Delphi fu percorsa da un brivido e si strinse le braccia al petto ancora più forte. «Scorgo con chiarezza solo il volto di un ragazzo. L’Araldo, lo chiamano i Maestri del mio ordine, poiché egli annuncerà la fine dell’era in cui viviamo. Mi osserva con strani occhi di un colore mai visto in un uomo, azzurri come il cielo. Il suo sguardo è invaso dal terrore e alle sue spalle intravedo una città in fiamme. Poi l’immagine svanisce e mi ritrovo in un luogo spaventoso e tetro, dove ogni cosa sembra divorata dalle tenebre. Appare una luce impossibile da sostenere, e poi il buio, un buio assoluto, come se la notte all’improvviso avesse inghiottito il giorno e l’avesse privato per sempre dell’abbraccio luminoso del sole. E sento freddo, Sargon, un gelo orribile che non si può riscaldare...»
Il labbro inferiore di Delphi tremò prima di scoppiare in lacrime.
Sargon si chinò su di lei e l’avvolse completamente tra le braccia. Senza dire una parola, la strinse al petto e poggiò la testa contro i suoi capelli.
Delphi si sentì al sicuro e lentamente si calmò. Quando smise di piangere, restò in silenzio, accucciata contro il suo uomo, desiderando soltanto che quelle braccia non la lasciassero più andare.
Molto tempo dopo, Sargon si scostò quel tanto per guardarla negli occhi. «Qualcuno saprebbe decifrare i simboli sul tuo corpo? Saprebbe spiegarti il significato della visione?»
Delphi scosse la cascata di riccioli con foga. «Nessun mortale può leggere i grafemi, la parola scritta è proibita ai Figli dell’Uomo. Nessuno può aiutarmi, Sargon, nessuno!»
L’accadico ristette, rimuginando su quanto gli aveva confidato la donna e sul destino di entrambi. In lei rivedeva la stessa disperazione e le identiche insicurezze che un tempo aveva affrontato nel suo doloroso passato.

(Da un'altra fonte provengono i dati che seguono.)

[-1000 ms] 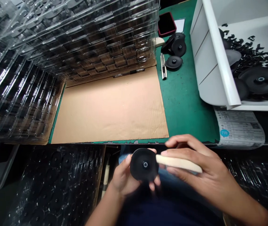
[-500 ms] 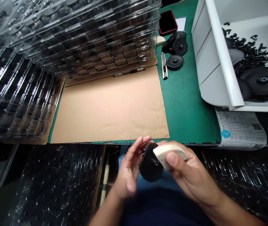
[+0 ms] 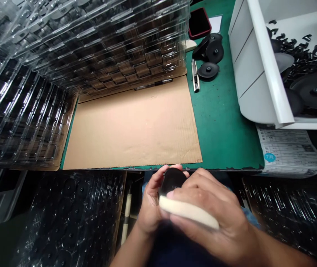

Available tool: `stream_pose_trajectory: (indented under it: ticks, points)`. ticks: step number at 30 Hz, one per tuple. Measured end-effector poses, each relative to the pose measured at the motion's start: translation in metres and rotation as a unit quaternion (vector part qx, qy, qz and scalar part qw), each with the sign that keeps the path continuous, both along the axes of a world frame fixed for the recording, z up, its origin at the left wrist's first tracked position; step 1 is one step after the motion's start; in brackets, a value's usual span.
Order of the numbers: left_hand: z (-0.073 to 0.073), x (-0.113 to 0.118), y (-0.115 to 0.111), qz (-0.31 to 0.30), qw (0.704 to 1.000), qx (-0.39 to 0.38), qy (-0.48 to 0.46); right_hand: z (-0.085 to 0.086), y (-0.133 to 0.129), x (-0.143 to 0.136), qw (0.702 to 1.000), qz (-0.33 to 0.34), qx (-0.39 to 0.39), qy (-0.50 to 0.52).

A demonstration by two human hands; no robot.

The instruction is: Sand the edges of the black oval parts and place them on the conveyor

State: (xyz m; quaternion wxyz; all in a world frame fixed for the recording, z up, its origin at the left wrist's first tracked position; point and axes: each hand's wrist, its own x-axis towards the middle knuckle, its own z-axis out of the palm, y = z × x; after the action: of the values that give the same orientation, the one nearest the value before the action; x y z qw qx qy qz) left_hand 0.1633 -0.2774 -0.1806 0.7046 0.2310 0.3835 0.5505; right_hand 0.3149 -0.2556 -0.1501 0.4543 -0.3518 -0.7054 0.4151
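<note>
Black disc [image 3: 172, 178], one, cupped in my left hand [image 3: 149, 207], fingers around its rim, just off the near edge of the green worktop [image 3: 225, 137]. Cream pad [image 3: 188, 212], one, clamped in my right hand [image 3: 225, 218], close against the disc (actual contact I cannot tell). Hands: together. Handling, as I judge it: light, fairly stiff, smooth enough to slip, thin edge perhaps easily marked; best held by the rim, with fingers supporting the underside.
</note>
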Motion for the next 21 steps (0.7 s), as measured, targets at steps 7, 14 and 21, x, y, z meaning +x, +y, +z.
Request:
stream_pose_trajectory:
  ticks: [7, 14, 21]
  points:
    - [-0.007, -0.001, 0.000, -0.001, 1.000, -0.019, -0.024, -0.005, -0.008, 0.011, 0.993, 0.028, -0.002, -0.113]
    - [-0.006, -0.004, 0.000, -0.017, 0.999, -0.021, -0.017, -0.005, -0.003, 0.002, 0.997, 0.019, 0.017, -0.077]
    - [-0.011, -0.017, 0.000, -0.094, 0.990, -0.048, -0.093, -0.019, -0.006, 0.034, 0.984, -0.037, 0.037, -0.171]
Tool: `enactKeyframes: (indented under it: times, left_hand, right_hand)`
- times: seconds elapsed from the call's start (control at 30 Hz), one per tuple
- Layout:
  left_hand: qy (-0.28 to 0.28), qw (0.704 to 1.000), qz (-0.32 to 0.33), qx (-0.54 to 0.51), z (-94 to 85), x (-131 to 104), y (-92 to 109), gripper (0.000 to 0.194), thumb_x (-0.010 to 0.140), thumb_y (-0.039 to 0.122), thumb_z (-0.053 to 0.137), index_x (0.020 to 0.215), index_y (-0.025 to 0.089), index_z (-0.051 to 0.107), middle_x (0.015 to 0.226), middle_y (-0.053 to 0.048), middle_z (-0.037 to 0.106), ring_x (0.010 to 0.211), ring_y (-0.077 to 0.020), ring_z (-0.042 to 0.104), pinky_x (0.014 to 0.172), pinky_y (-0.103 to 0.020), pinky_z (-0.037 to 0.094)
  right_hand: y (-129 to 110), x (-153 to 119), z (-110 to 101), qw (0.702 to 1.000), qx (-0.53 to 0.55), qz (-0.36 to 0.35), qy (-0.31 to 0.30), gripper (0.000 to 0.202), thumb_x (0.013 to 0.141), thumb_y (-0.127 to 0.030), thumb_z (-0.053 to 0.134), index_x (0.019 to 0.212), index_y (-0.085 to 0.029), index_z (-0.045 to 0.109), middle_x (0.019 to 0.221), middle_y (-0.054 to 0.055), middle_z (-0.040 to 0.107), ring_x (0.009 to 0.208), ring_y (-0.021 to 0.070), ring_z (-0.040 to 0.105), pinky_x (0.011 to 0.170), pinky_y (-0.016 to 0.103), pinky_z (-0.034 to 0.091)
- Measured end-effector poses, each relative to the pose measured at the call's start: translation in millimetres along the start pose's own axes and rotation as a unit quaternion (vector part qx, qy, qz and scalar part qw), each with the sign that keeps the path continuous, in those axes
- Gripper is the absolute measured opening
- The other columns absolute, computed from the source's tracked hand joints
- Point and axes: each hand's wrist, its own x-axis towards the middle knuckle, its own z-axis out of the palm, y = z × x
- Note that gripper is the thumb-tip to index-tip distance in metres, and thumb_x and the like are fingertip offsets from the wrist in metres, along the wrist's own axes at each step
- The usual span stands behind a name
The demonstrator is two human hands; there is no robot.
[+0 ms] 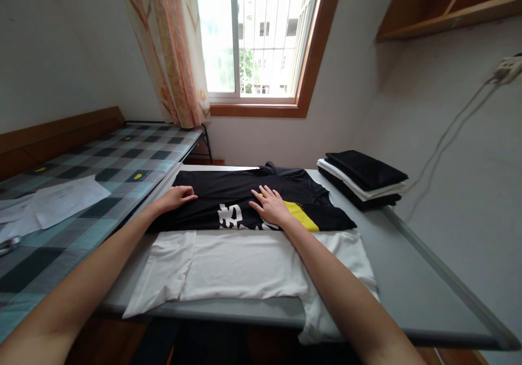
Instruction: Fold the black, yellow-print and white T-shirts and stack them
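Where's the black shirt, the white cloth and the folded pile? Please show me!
Black shirt (230,190), head view: on plain black fabric near its middle.
White cloth (247,266), head view: on its flat middle part.
Folded pile (365,172), head view: on its black top layer.

The bare, slender-fingered left hand (176,197) and bare, slender-fingered right hand (272,206) are tapering into narrow wrists (157,206) behind the fingers (268,192); farther back from them, the bare left forearm (108,259) and bare right forearm (326,270) are widening.
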Motion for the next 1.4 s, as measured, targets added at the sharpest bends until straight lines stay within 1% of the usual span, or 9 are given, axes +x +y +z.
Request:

«Dove andremo adesso? Quale posto potrà ospitare due fuggiaschi come noi?» gemette Delphi.
Sargon le prese le mani e le congiunse alle sue. «Descrivimi tutto quel che ricordi della città in fiamme nella visione.»
Lei lo guardò con aria incerta, poi chiuse gli occhi, cercando di concentrarsi e ricordare. «Il fuoco era ovunque, avvolgeva le case e le fronde delle palme, la gente si riversava nelle strade in preda al terrore...» Delphi restò pensierosa per qualche istante, poi esclamò: «Ma certo, il sole! Era l’alba e il sole sorgeva dietro una costruzione enorme, così grande da somigliare a una montagna di pietra.»
«E ce n’erano altre simili?» la incalzò Sargon. «Ognuna con le sommità acuminate, alte fino a toccare il cielo?»
Lei annuì, sorpresa che lui avesse indovinato. «Perché me lo domandi?»
«Perché è lì che andremo, al di là del mare, in Egitto. La visione ti ha mostrato le piramidi sulla piana di Giza. Conosco bene il delta del Nilo, e le vicine coste della Cirenaica a occidente, e della Cilicia a oriente. Si racconta che la signora di quelle terre sia una potente dea» proseguì Sargon. «La Sfinge è in grado di leggere le parole sul tuo corpo e di svelarne il significato. È lì che troveremo la nostra salvezza.»
«Oppure il nostro destino» mormorò Delphi.
L’accadico restò per un attimo in silenzio. «Entrambi scappiamo da un destino che temiamo e che non riusciamo ad affrontare da soli. Forse è per questo che ci siamo incontrati.»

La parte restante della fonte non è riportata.